● Brief: Transcribe the listing below word for word.

● Data for analysis:
* * *

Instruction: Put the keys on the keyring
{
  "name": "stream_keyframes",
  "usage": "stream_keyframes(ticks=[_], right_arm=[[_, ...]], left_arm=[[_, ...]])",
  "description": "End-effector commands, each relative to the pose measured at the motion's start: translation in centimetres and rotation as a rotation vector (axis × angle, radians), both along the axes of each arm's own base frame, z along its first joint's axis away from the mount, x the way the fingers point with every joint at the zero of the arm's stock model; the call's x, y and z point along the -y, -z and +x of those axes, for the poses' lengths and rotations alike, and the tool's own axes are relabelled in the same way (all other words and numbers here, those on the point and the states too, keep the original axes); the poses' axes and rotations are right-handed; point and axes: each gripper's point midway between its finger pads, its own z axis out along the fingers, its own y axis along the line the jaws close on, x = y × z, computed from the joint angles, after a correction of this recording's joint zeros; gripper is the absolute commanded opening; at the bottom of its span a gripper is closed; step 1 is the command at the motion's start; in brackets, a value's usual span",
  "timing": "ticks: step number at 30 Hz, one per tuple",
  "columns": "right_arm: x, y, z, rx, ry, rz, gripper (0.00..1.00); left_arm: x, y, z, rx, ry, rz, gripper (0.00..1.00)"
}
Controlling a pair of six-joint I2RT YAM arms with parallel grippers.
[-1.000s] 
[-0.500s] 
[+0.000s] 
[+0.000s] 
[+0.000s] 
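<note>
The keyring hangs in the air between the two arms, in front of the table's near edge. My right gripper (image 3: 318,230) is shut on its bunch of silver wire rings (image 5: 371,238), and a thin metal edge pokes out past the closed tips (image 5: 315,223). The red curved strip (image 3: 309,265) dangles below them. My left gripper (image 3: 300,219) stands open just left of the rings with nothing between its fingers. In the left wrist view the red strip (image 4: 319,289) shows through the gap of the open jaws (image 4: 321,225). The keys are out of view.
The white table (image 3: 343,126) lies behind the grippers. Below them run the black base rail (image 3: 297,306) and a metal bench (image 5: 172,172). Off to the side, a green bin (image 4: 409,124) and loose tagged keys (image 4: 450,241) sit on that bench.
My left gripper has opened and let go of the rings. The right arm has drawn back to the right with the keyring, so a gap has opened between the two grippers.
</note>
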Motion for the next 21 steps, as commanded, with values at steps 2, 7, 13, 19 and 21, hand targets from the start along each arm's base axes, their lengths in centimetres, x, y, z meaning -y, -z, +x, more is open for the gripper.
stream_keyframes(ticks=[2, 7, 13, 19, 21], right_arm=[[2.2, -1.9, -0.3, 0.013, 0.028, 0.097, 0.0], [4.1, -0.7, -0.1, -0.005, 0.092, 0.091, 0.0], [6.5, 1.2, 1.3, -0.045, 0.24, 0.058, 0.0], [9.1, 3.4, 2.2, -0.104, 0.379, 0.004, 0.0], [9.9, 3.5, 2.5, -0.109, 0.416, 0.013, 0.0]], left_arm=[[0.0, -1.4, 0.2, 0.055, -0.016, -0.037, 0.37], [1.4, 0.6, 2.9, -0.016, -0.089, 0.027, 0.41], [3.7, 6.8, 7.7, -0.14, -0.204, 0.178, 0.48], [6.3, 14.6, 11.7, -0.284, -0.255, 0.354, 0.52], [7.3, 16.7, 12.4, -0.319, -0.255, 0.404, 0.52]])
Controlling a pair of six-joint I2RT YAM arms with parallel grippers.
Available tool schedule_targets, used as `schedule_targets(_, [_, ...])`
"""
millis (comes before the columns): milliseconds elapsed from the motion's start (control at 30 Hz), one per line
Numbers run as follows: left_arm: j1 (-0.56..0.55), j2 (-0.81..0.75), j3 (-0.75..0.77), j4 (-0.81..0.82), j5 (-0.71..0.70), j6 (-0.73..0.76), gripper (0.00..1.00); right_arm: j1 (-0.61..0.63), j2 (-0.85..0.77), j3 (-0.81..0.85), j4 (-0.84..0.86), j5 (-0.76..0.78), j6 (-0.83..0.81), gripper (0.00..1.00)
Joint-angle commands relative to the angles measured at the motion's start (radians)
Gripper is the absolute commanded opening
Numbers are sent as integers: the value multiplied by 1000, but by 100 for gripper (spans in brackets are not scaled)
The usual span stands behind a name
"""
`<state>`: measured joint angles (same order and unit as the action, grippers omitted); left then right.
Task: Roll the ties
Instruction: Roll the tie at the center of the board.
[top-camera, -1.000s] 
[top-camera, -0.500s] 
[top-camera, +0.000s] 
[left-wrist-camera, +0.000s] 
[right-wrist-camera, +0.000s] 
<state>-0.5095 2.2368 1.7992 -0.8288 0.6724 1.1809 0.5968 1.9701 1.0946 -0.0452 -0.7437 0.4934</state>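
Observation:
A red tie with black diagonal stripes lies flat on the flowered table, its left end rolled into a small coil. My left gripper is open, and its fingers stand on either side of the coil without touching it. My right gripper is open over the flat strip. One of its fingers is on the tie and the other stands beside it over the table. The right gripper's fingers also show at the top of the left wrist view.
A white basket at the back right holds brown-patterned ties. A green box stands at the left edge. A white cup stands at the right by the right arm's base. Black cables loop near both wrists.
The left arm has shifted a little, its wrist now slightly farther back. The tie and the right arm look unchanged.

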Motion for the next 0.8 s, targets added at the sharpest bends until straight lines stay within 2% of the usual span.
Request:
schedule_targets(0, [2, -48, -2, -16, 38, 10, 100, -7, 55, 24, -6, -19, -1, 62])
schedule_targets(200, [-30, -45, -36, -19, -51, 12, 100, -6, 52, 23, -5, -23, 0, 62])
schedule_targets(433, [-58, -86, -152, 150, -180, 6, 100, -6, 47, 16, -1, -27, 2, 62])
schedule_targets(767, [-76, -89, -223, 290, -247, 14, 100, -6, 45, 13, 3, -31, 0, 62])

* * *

● Answer to this problem:
Instruction: Put the keys on the keyring
{
  "name": "stream_keyframes",
  "usage": "stream_keyframes(ticks=[_], right_arm=[[_, ...]], left_arm=[[_, ...]])",
  "description": "End-effector commands, each relative to the pose measured at the motion's start: translation in centimetres and rotation as a rotation vector (axis × angle, radians), both along the axes of each arm's own base frame, z along its first joint's axis away from the mount, x the way the fingers point with every joint at the zero of the arm's stock model; the call's x, y and z point along the -y, -z and +x of those axes, for the poses' lengths and rotations alike, and the tool's own axes are relabelled in the same way (all other words and numbers here, those on the point and the states too, keep the original axes); the poses' axes and rotations are right-handed; point and axes: each gripper's point midway between its finger pads, its own z axis out along the fingers, its own y axis along the line the jaws close on, x = y × z, computed from the joint angles, after a correction of this recording's joint zeros; gripper is the absolute commanded opening; at the bottom of its span a gripper is closed; step 1 is the command at the motion's start; in brackets, a value's usual span",
  "timing": "ticks: step number at 30 Hz, one per tuple",
  "columns": "right_arm: x, y, z, rx, ry, rz, gripper (0.00..1.00); left_arm: x, y, z, rx, ry, rz, gripper (0.00..1.00)"
}
Controlling a pair of six-joint I2RT YAM arms with parallel grippers.
[-1.000s] 
[-0.500s] 
[+0.000s] 
[+0.000s] 
[+0.000s] 
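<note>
The keyring hangs in the air between the two arms, in front of the table's near edge. My right gripper (image 3: 318,230) is shut on its bunch of silver wire rings (image 5: 371,238), and a thin metal edge pokes out past the closed tips (image 5: 315,223). The red curved strip (image 3: 309,265) dangles below them. My left gripper (image 3: 300,219) stands open just left of the rings with nothing between its fingers. In the left wrist view the red strip (image 4: 319,289) shows through the gap of the open jaws (image 4: 321,225). The keys are out of view.
The white table (image 3: 343,126) lies behind the grippers. Below them run the black base rail (image 3: 297,306) and a metal bench (image 5: 172,172). Off to the side, a green bin (image 4: 409,124) and loose tagged keys (image 4: 450,241) sit on that bench.
My left gripper has opened and let go of the rings. The right arm has drawn back to the right with the keyring, so a gap has opened between the two grippers.
</note>
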Motion for the next 21 steps, as commanded, with values at steps 2, 7, 13, 19 and 21, hand targets from the start along each arm's base axes, their lengths in centimetres, x, y, z meaning -y, -z, +x, more is open for the gripper.
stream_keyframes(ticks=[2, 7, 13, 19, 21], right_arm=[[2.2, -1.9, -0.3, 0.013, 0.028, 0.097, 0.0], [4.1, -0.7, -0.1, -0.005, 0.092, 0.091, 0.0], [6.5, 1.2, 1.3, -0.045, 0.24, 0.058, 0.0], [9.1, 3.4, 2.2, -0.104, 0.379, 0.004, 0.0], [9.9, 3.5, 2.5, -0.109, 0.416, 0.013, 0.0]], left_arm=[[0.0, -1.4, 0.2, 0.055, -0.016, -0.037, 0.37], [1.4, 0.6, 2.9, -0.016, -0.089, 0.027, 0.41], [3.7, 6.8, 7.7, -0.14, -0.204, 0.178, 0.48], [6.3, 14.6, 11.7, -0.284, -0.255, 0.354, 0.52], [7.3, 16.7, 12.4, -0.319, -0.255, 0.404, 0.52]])
Controlling a pair of six-joint I2RT YAM arms with parallel grippers.
Available tool schedule_targets, used as `schedule_targets(_, [_, ...])`
"""
millis (comes before the columns): milliseconds elapsed from the motion's start (control at 30 Hz), one per line
Numbers run as follows: left_arm: j1 (-0.56..0.55), j2 (-0.81..0.75), j3 (-0.75..0.77), j4 (-0.81..0.82), j5 (-0.71..0.70), j6 (-0.73..0.76), gripper (0.00..1.00); right_arm: j1 (-0.61..0.63), j2 (-0.85..0.77), j3 (-0.81..0.85), j4 (-0.84..0.86), j5 (-0.76..0.78), j6 (-0.83..0.81), gripper (0.00..1.00)
Joint-angle commands relative to the angles measured at the motion's start (radians)
Gripper is the absolute commanded opening
Numbers are sent as integers: the value multiplied by 1000, but by 100 for gripper (spans in brackets are not scaled)
The usual span stands behind a name
"""
`<state>`: measured joint angles (same order and unit as the action, grippers omitted); left then right.
Task: Roll the ties
Instruction: Roll the tie at the center of the board.
[top-camera, -1.000s] 
[top-camera, -0.500s] 
[top-camera, +0.000s] 
[left-wrist-camera, +0.000s] 
[right-wrist-camera, +0.000s] 
<state>-0.5095 2.2368 1.7992 -0.8288 0.6724 1.1809 0.5968 1.9701 1.0946 -0.0452 -0.7437 0.4934</state>
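Observation:
A red tie with black diagonal stripes lies flat on the flowered table, its left end rolled into a small coil. My left gripper is open, and its fingers stand on either side of the coil without touching it. My right gripper is open over the flat strip. One of its fingers is on the tie and the other stands beside it over the table. The right gripper's fingers also show at the top of the left wrist view.
A white basket at the back right holds brown-patterned ties. A green box stands at the left edge. A white cup stands at the right by the right arm's base. Black cables loop near both wrists.
The left arm has shifted a little, its wrist now slightly farther back. The tie and the right arm look unchanged.
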
Motion for the next 0.8 s, targets added at the sharpest bends until straight lines stay within 2% of the usual span.
Request:
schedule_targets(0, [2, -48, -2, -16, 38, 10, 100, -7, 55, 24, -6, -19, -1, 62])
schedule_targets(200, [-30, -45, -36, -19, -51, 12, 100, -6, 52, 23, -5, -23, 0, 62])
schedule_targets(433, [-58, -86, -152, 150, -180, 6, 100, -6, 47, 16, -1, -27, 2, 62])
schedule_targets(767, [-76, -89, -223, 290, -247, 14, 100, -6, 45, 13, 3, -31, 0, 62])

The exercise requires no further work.